**AIM OF THE EXERCISE:**
Count every line in the following listing that contains "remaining", then report that count with nothing added.

___

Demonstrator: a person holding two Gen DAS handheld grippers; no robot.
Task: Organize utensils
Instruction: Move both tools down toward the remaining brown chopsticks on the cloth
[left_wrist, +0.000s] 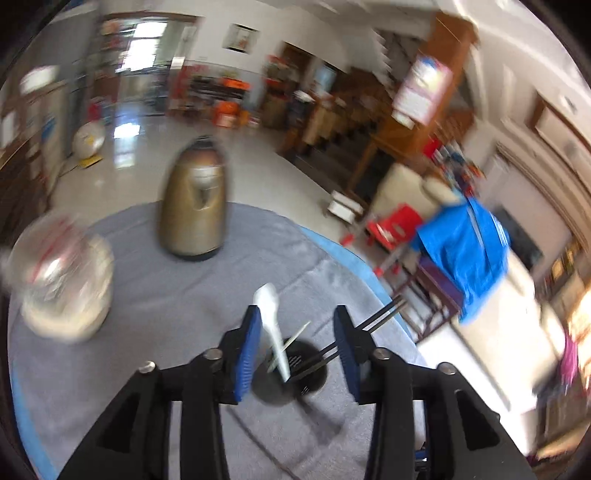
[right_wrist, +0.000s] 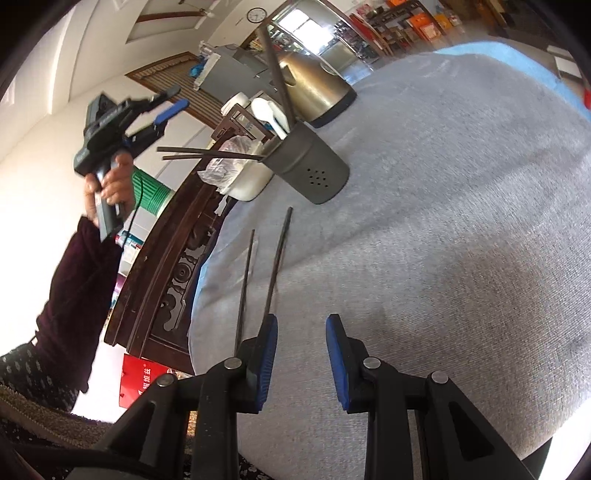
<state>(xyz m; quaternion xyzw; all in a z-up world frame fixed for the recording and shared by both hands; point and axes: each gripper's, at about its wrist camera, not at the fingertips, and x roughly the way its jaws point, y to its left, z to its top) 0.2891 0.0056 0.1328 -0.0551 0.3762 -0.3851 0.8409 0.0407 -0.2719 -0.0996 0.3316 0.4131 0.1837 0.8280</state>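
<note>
A dark grey utensil holder (right_wrist: 312, 168) stands on the grey cloth and holds a white spoon (right_wrist: 264, 109) and dark chopsticks (right_wrist: 207, 153). It also shows from above in the left wrist view (left_wrist: 290, 373), with the spoon (left_wrist: 271, 317) and chopsticks (left_wrist: 373, 321) sticking out. My left gripper (left_wrist: 297, 323) is open and empty above the holder; the right wrist view shows it raised in the air (right_wrist: 168, 101). My right gripper (right_wrist: 301, 325) is open. Two dark chopsticks (right_wrist: 275, 262) lie on the cloth just left of its left finger (right_wrist: 267, 354).
A gold kettle (left_wrist: 194, 205) stands at the back of the round table, also in the right wrist view (right_wrist: 314, 88). A white container with plastic wrap (left_wrist: 61, 284) sits at the left. A carved wooden chair (right_wrist: 166, 266) is by the table edge.
</note>
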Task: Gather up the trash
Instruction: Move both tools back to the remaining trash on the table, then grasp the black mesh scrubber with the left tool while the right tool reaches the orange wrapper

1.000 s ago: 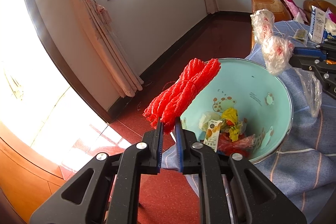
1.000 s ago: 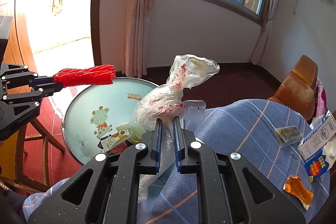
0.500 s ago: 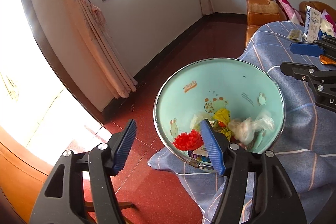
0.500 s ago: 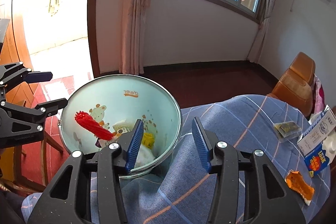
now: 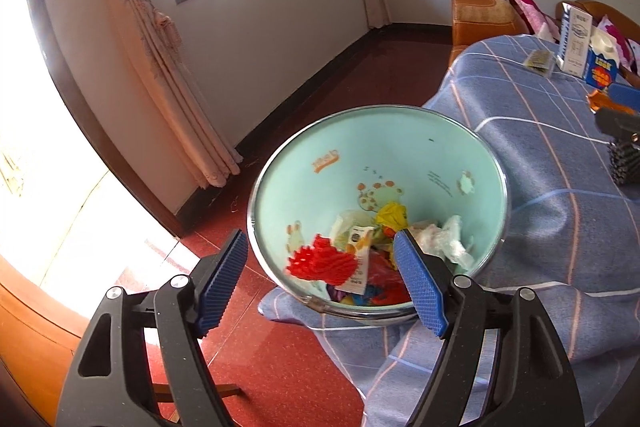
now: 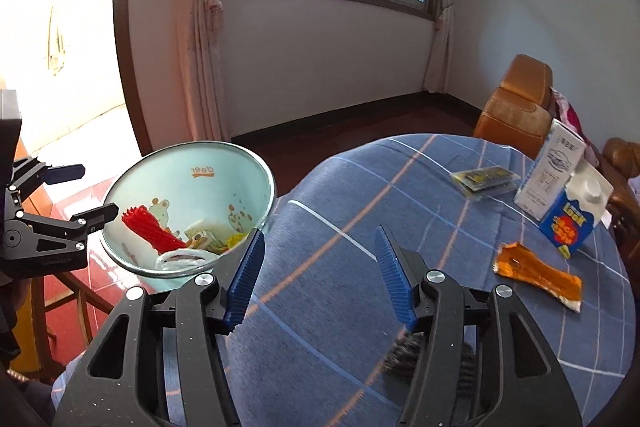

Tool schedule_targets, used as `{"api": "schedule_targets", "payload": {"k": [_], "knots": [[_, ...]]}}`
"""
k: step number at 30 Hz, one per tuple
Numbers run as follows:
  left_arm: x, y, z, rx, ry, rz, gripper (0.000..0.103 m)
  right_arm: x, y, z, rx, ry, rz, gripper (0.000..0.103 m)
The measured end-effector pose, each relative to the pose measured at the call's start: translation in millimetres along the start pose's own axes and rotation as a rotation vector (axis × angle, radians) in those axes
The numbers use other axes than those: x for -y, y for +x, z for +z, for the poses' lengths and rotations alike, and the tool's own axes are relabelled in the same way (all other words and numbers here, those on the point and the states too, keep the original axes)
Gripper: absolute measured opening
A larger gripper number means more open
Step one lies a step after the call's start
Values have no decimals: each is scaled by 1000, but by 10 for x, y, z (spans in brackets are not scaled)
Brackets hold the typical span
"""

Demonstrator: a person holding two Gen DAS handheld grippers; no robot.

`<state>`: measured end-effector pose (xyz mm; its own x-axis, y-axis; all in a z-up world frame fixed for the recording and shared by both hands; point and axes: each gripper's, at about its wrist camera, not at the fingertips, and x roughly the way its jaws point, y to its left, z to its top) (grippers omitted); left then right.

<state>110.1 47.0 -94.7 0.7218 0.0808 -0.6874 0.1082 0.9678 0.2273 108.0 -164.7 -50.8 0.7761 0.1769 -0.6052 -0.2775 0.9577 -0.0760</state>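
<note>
Table (image 6: 360,187); one carton (image 6: 560,183); two wrappers (image 6: 536,277)

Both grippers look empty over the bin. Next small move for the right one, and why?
Probably swing the right gripper toward the orange wrapper lying flat on the blue cloth. Its jaws are opening with nothing between them, the red mesh already sits in the bin, and the wrapper looks like the nearest loose trash.

— What's in the pale green bin (image 5: 440,163)?
— A red mesh bundle (image 5: 320,261), a clear plastic bag (image 5: 444,239), a yellow wrapper (image 5: 392,215) and other scraps.
— And on the surface (image 6: 360,187)?
— An orange wrapper (image 6: 536,277) lies flat, a milk carton (image 6: 560,187) stands far right, a small packet (image 6: 484,179) just left.
</note>
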Motion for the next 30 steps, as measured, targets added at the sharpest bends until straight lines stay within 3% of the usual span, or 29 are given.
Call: {"api": "schedule_targets", "payload": {"k": [8,17,19,23,27,29,30], "knots": [[460,-126,44,21,41,-112,74,789,-561,-459,0,149,-146,59],[1333,-389,367,101,167,-272,74,1613,-937,-1019,-30,343,-292,60],[1548,-428,436,115,195,-308,74,1710,-1026,-1111,-23,366,-320,68],[1978,-468,560,134,241,-381,74,1877,-1189,-1291,-13,414,-358,69],[2353,-356,593,101,281,-413,74,1996,-1290,-1475,-11,451,-372,69],[2500,-281,570,71,303,-433,67,2021,-1313,-1526,-7,470,-370,69],[2573,-230,540,44,314,-450,58,2037,-1331,-1563,-5,475,-368,69]]}}
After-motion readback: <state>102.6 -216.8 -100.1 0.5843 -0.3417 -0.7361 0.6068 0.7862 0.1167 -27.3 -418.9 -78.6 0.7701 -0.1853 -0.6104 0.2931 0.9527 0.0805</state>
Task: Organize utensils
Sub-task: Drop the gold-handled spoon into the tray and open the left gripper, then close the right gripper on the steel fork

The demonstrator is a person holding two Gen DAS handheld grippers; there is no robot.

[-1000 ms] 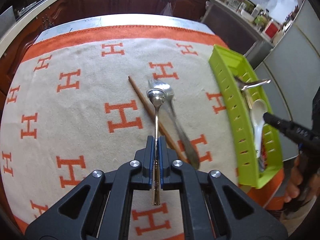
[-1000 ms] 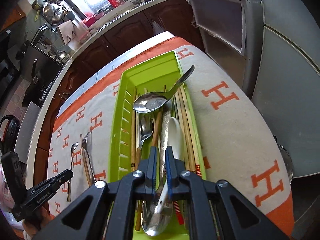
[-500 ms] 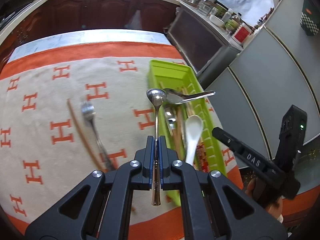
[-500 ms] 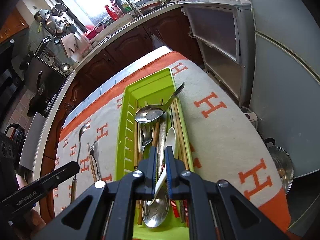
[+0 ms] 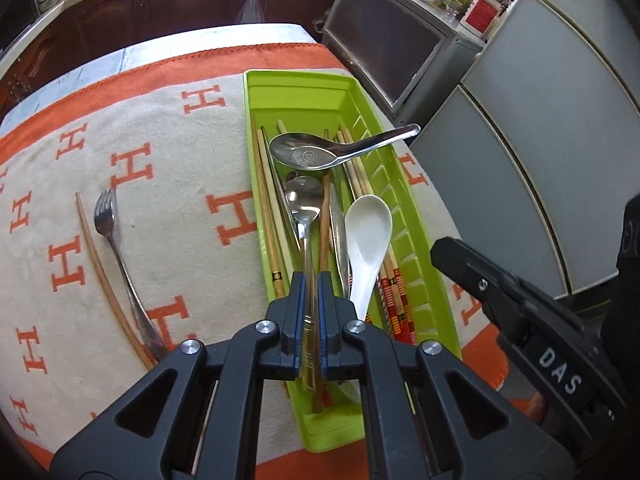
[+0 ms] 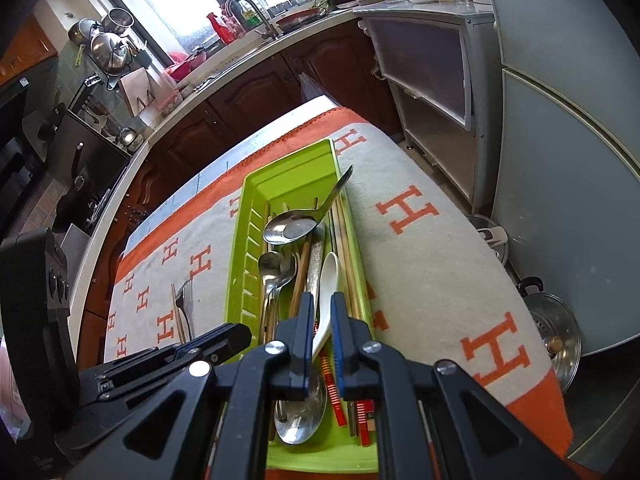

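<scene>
The bench [image 5: 132,184] carries an orange-and-cream cloth; the green tray [image 5: 416,248] lies along its right edge. A fork [image 5: 105,216] and one chopstick [image 5: 92,248] lie near the left edge, outside the tray.

My left gripper [image 5: 311,292] is clamped tight on the handle of a steel spoon [image 5: 306,200], bowl forward, above the tray — stiff, light, slick metal, best gripped flat across the handle.

My right gripper [image 6: 322,316] is nearly closed on the handle of the white spoon [image 6: 329,276] over the tray — apparently ceramic, so brittle: lower it, do not drop it.
</scene>
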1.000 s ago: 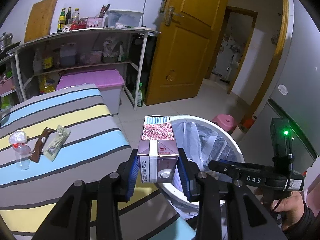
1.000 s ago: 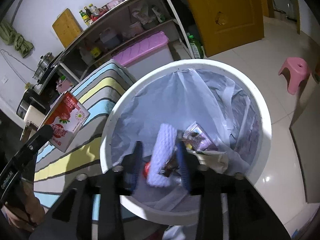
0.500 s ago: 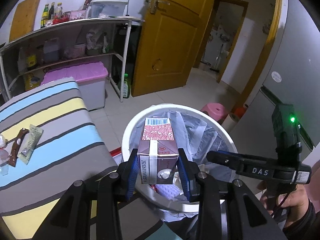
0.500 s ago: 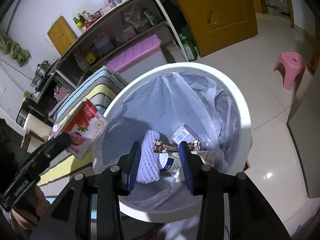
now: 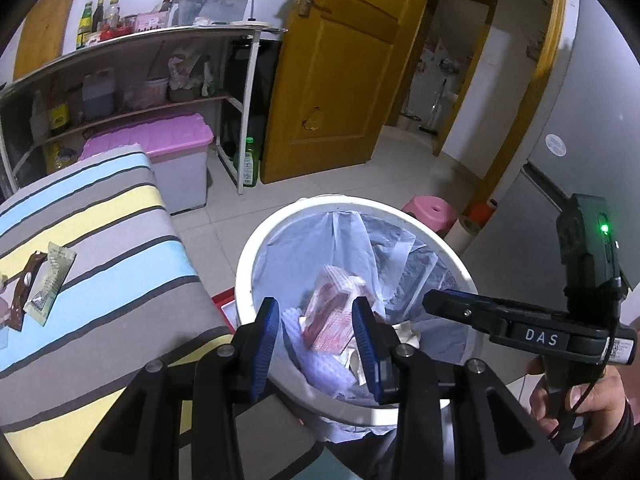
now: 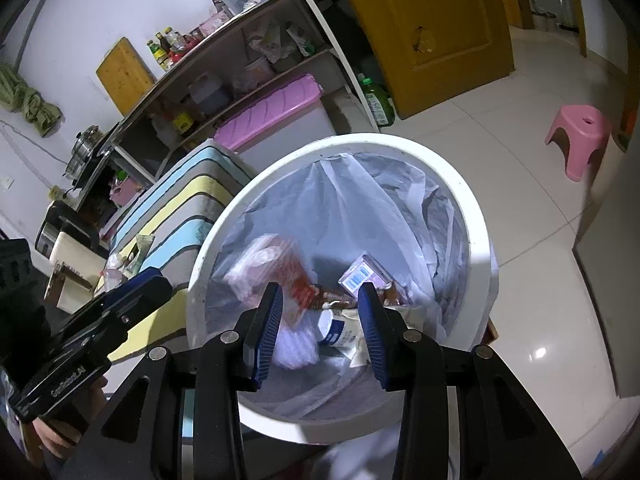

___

**EXERCISE RESPONSE:**
2